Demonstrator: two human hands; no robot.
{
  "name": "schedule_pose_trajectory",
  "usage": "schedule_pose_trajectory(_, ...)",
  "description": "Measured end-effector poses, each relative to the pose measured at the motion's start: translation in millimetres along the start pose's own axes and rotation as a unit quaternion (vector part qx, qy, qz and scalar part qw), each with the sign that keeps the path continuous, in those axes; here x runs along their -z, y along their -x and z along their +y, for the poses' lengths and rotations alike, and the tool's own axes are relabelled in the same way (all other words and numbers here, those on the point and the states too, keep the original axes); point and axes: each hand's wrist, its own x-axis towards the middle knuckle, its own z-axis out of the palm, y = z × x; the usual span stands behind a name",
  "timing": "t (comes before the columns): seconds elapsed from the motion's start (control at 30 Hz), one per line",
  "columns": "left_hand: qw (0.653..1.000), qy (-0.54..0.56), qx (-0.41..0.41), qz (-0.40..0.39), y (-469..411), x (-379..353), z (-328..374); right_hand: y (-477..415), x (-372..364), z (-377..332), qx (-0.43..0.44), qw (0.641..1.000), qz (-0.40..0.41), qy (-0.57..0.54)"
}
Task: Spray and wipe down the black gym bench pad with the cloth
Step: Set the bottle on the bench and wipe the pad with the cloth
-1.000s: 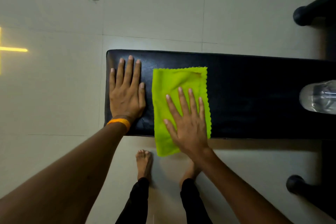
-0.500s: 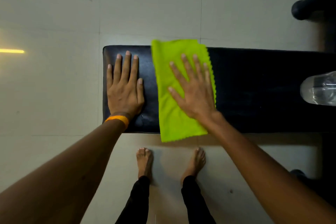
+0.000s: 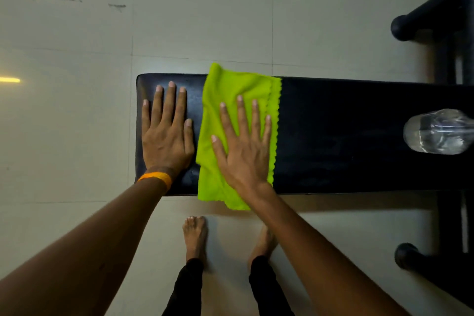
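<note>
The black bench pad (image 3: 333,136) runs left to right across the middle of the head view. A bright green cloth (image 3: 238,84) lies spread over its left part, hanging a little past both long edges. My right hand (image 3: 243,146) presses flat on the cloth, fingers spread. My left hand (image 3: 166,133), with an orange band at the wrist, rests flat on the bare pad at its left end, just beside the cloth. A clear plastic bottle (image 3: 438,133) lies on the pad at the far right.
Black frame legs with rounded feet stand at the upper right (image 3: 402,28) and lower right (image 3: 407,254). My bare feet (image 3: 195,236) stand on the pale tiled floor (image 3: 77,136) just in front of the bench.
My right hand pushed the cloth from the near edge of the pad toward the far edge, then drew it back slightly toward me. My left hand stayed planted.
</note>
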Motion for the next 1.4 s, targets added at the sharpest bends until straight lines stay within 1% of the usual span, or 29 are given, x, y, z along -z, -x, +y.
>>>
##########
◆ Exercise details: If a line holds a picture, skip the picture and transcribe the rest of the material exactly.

◆ Exercise solution:
Demonstrator: two human hands; no robot.
{
  "name": "schedule_pose_trajectory",
  "usage": "schedule_pose_trajectory(_, ...)",
  "description": "Measured end-effector poses, each relative to the pose measured at the motion's start: translation in millimetres along the start pose's own axes and rotation as a unit quaternion (vector part qx, qy, qz and scalar part qw), each with the sign that keeps the path continuous, in those axes; here x runs along their -z, y along their -x and z along their +y, for the poses' lengths and rotations alike, and the tool's own axes are relabelled in the same way (all other words and numbers here, those on the point and the states too, keep the original axes); point and axes: each hand's wrist, its own x-axis towards the middle knuckle, its own z-axis out of the palm, y = z × x; the usual span stands behind a name",
  "timing": "t (comes before the columns): seconds elapsed from the motion's start (control at 30 Hz), one per line",
  "columns": "left_hand: qw (0.653..1.000), qy (-0.54..0.56), qx (-0.41..0.41), qz (-0.40..0.39), y (-469..411), x (-379..353), z (-328..374); right_hand: y (-477..415), x (-372..364), z (-377..332), qx (-0.43..0.44), qw (0.641..1.000), qz (-0.40..0.41), qy (-0.57..0.54)"
}
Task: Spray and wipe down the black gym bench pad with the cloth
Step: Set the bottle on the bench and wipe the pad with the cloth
-1.000s: 
-0.500s: 
+0.000s: 
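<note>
The black bench pad (image 3: 333,136) runs left to right across the middle of the head view. A bright green cloth (image 3: 238,84) lies spread over its left part, hanging a little past both long edges. My right hand (image 3: 243,146) presses flat on the cloth, fingers spread. My left hand (image 3: 166,133), with an orange band at the wrist, rests flat on the bare pad at its left end, just beside the cloth. A clear plastic bottle (image 3: 438,133) lies on the pad at the far right.
Black frame legs with rounded feet stand at the upper right (image 3: 402,28) and lower right (image 3: 407,254). My bare feet (image 3: 195,236) stand on the pale tiled floor (image 3: 77,136) just in front of the bench.
My right hand pushed the cloth from the near edge of the pad toward the far edge, then drew it back slightly toward me. My left hand stayed planted.
</note>
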Motion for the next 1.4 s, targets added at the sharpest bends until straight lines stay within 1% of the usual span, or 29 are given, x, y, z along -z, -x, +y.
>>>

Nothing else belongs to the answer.